__Your objective__. In the entries below, find the line with "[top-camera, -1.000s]" and the line with "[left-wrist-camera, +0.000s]"; give again those lines and every line between them, exactly.

--- Supplied entries Enclosed Below ---

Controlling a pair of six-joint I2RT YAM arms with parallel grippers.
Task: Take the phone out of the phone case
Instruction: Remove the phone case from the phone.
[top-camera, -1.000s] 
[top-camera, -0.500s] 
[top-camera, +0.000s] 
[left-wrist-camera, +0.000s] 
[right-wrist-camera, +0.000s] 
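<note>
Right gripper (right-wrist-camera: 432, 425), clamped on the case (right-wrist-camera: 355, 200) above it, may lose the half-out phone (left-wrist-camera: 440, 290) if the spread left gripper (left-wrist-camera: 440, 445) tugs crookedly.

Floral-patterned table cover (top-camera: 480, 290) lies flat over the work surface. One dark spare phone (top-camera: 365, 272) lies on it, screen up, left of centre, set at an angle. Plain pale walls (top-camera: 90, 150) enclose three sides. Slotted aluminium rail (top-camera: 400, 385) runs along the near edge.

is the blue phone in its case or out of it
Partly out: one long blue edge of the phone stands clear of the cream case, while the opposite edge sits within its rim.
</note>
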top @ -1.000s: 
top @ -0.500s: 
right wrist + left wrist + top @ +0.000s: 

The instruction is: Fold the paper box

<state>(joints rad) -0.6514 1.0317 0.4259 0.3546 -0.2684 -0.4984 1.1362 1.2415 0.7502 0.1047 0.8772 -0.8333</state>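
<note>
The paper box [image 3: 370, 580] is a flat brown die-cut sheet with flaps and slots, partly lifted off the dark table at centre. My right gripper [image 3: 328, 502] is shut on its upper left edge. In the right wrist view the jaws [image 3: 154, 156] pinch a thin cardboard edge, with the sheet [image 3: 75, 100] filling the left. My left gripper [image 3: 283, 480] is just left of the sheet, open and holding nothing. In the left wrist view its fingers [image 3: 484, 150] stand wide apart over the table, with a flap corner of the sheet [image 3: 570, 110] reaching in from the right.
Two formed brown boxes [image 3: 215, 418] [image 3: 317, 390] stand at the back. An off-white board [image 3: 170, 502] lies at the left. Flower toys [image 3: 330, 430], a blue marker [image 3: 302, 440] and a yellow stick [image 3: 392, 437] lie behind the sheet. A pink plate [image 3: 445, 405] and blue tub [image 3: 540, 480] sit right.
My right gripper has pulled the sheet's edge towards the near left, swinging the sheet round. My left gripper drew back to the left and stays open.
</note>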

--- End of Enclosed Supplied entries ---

__Solved problem__.
[top-camera, -1.000s] 
[top-camera, -0.500s] 
[top-camera, +0.000s] 
[left-wrist-camera, +0.000s] 

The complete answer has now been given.